The priest, who teaches at the University of Munster, stressed that it is not just about celibacy. It is also about ies such as access to the priesthood, the selection of bishops and the participation of parishes. The Church also needs administrative jurisdiction. "Celibacy is part of a system. And celibacy is a risk factor for abuse," said Wolf. "That's why we can no longer sit the ie out or cover it up in a rhetoric of apology."

With Francis, a pope has also made sexual violence against nuns public for the first time, the church historian said. Expectations of him are now high. All things must be put on the table, especially all sources must be made accessible. Because: "It is not only about the perpetrators, but also about those who covered up for the perpetrators. It is about those who knew about these events in monasteries and with children. It is about those who have transferred such pastors and let them loose on children and young people again."
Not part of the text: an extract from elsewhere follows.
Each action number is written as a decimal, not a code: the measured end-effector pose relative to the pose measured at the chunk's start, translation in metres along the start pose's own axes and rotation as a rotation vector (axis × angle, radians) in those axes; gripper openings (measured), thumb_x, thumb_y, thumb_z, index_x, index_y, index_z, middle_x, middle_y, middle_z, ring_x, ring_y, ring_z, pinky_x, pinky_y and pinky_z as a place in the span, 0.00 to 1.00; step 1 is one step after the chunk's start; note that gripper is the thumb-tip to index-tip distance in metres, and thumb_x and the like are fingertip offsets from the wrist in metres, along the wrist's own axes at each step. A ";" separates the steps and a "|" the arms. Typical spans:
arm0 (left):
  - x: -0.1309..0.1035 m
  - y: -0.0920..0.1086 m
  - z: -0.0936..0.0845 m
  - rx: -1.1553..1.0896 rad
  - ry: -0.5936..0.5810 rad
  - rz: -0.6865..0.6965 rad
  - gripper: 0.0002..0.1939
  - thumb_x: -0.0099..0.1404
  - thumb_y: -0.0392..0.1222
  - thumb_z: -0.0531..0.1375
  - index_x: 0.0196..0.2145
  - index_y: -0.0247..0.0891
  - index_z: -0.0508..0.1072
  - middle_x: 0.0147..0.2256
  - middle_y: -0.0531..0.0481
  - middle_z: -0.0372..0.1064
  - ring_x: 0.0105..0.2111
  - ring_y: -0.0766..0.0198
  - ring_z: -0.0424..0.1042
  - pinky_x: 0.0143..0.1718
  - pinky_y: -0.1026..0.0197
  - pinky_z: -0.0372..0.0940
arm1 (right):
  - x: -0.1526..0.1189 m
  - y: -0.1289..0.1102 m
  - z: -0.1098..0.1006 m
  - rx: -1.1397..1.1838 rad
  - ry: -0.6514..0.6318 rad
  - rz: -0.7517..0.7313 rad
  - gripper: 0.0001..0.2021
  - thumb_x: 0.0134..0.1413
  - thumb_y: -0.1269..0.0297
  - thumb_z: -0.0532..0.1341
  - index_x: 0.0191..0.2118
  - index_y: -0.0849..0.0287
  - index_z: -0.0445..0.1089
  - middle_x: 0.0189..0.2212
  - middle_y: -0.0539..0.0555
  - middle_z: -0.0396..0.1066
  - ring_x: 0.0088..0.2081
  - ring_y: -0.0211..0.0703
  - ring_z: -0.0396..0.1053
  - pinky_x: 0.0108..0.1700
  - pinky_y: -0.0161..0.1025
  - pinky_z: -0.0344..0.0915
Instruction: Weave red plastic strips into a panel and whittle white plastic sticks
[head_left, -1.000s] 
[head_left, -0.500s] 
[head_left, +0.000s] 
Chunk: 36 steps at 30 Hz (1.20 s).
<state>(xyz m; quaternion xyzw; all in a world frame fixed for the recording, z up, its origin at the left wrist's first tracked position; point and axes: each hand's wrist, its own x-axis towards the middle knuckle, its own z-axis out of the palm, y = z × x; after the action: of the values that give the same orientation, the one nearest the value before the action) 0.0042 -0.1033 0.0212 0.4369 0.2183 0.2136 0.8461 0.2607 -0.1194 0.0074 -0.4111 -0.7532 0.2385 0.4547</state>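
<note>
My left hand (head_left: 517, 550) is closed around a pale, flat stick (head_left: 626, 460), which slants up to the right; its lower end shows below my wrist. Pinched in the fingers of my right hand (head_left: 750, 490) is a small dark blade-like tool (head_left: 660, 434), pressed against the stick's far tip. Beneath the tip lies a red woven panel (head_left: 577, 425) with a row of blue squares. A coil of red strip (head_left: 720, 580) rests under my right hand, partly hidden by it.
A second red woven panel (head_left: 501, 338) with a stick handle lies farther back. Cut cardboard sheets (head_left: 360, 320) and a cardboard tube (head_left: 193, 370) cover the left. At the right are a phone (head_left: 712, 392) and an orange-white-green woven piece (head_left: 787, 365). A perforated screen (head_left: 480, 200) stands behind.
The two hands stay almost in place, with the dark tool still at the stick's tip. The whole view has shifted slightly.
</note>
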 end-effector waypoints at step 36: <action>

Viennese sociologist of religion Paul Zulehner Meanwhile, calls the abuse scandal in the church an "ankle bracelet" for Pope Francis. The co-initiator of the campaign "Pro Pope Francis" does not believe in a failure of the international abuse conference in Rome and with it a failure of Pope Francis. For "reasons of reason alone," he said, the conference, which will begin on 21. February in Rome begins, will be a success, he told the "Sudwestpresse" (Monday).

"Pope Francis' reform process will not be stopped," Zulehner said. Positive handling of abuse ie could bring new momentum to reforms, he said.